Task requirements. Your answer is the lines below, exactly, from the one that contains "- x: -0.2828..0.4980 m" through the one that contains "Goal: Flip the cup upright", both included.
Start of Data
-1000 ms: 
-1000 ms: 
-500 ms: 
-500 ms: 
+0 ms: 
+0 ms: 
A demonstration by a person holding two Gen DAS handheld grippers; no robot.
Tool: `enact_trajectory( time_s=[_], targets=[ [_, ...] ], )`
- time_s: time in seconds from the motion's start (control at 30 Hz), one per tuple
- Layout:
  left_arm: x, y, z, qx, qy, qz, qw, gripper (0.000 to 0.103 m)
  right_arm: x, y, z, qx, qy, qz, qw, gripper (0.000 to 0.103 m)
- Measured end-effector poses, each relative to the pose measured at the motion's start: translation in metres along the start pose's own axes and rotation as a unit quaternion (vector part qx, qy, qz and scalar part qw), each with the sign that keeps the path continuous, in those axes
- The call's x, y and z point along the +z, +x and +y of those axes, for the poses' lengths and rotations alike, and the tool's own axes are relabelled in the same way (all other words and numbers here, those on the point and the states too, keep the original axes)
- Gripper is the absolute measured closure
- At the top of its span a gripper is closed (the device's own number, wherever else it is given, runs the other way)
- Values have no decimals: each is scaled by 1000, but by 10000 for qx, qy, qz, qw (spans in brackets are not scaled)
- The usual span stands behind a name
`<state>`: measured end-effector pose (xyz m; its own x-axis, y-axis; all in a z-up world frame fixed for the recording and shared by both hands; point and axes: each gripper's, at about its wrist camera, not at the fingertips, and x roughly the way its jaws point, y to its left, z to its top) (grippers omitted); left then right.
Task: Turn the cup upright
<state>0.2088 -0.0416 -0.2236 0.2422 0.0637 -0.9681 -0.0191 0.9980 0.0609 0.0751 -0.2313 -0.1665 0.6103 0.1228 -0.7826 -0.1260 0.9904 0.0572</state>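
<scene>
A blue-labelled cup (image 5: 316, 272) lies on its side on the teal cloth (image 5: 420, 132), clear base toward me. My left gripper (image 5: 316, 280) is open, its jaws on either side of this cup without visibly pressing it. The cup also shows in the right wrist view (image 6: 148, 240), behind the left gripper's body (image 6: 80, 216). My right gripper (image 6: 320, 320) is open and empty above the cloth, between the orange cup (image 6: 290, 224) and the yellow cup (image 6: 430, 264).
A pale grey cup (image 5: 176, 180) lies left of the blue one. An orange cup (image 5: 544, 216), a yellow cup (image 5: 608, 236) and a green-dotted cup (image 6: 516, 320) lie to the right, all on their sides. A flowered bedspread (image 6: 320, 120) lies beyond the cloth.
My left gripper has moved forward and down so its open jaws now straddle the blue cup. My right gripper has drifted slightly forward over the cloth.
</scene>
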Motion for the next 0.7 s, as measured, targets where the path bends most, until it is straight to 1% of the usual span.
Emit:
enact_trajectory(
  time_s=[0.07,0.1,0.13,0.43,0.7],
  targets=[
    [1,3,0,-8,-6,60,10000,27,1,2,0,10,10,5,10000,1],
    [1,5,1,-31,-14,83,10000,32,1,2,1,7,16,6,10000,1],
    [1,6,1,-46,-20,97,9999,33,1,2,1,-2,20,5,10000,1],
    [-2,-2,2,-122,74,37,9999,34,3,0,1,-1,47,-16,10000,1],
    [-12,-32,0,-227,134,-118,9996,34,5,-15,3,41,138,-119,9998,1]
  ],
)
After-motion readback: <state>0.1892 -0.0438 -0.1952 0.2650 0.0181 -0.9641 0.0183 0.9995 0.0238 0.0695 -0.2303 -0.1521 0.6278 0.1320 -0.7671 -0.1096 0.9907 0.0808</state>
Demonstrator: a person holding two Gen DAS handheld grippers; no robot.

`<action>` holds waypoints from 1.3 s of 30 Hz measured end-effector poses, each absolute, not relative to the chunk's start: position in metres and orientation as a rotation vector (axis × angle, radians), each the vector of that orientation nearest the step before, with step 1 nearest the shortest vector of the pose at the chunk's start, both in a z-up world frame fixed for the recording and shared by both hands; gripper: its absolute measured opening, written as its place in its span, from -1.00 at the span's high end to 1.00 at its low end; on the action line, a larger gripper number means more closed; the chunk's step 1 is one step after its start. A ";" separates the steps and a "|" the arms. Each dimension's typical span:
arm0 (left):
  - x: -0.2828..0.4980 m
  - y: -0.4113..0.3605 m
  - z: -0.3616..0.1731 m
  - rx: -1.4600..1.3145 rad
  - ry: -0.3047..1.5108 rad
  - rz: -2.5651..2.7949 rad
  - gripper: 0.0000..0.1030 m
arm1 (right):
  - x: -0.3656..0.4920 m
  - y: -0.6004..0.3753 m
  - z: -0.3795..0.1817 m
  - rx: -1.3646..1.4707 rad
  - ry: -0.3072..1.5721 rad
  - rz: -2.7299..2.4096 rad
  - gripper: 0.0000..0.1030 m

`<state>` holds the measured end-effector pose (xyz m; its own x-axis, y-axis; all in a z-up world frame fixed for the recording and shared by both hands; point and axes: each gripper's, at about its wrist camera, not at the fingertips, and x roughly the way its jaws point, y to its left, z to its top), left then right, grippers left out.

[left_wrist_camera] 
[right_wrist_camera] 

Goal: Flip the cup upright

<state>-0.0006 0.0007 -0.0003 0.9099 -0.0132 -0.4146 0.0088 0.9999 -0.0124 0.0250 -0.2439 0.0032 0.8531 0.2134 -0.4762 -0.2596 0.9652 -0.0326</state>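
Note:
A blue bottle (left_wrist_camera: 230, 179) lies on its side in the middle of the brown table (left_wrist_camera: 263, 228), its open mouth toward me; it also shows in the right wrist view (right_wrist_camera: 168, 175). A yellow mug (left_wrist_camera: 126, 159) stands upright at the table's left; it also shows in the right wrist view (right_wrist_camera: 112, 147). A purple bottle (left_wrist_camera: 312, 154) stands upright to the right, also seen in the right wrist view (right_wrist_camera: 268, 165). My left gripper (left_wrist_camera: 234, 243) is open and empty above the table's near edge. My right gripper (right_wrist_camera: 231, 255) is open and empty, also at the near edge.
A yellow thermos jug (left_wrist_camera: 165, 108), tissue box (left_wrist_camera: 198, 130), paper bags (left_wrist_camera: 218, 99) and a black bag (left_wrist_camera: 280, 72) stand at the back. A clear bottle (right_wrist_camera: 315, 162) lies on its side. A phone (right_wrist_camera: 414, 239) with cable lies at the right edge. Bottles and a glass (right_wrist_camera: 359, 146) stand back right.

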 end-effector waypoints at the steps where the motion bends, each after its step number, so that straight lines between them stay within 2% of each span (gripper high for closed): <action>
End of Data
Output below.
  - x: -0.2828..0.4980 m
  - y: -0.4113..0.3605 m
  - z: -0.3616..0.1731 m
  - rx: -1.4600..1.3145 rad
  - ry: -0.3047..1.5108 rad
  - rz: -2.5651..2.7949 rad
  - gripper: 0.0000..0.1030 m
arm1 (right):
  - x: -0.3656..0.4920 m
  - y: -0.6004..0.3753 m
  - z: -0.3795..0.1817 m
  - rx: -1.3646..1.4707 rad
  - ry: -0.3072..1.5721 rad
  - rz: -2.7299..2.4096 rad
  - gripper: 0.0000..0.1030 m

`<state>` holds the measured end-effector pose (xyz m; its own x-axis, y-axis; all in a z-up world frame fixed for the recording and shared by both hands; point and axes: each gripper's, at about its wrist camera, not at the fingertips, and x roughly the way its jaws point, y to its left, z to its top), left then right, grippers left out.

[left_wrist_camera] 
[right_wrist_camera] 

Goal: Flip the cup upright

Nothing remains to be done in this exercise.